With that said, I'd programmed since 3rd grade and still learned a fair bit in
college that I use to this day. Of course, this was pre-internet, so I think
it was generally hard to self-teach. But things I learned in college that I
used professionally:

* Data structures. Before college I pretty much used primitives and arrays. In college I learned to make much better use of trees, graphs, sparse matrices.

* OOP. Although in fairness, OOP started to come to life when I was in college. There was no ANSI C at the time :-)

* Compilers. I've since built many compilers, but having taken the sequence certainly made it a lot easier.

* Databases. Never used a relational DB until college. I think it would be fair to say I've made millions off of them since. :-)

* Regular expressions and state machines. This is just ingrained now.

* Vi ... Used Vi exclusively for the first decade of my career.

* Unix ... Used various Unix variants in the first decade of my career as well. Learned most of it in college.

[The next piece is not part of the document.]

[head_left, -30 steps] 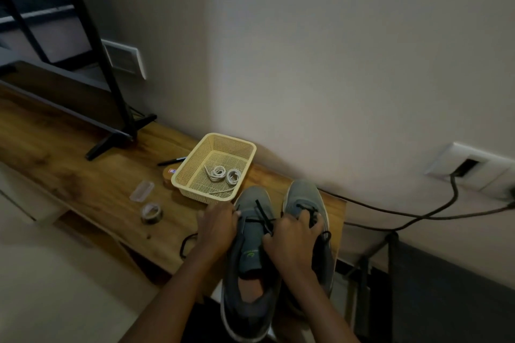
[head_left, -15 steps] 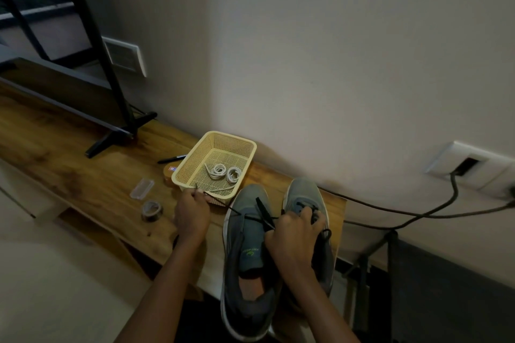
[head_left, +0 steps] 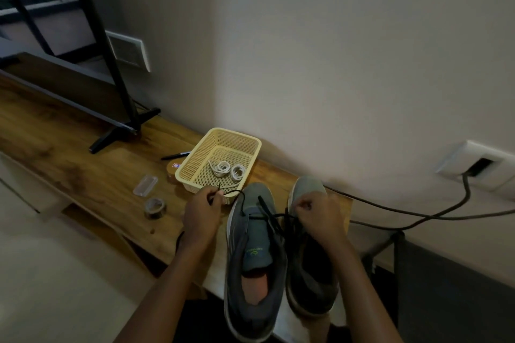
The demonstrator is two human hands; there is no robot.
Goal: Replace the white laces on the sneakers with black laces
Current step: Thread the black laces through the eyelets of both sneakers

* Architecture and internals -- I've done a fair bit of work at the architectural level, and college is where I laid the foundation for understanding both the architecture (registers, cache, tlbs, pipelines, units, etc..) as well as basic EE. None of which I knew much about before college.

There are plenty more, but these are some examples. Probably my big weakness
in going in to college is I did all game programming before college. I
understood graphics really well and the game loop, But looking back at some of
the code, and it was really horrible. You really shouldn't use arrays for
everything :-)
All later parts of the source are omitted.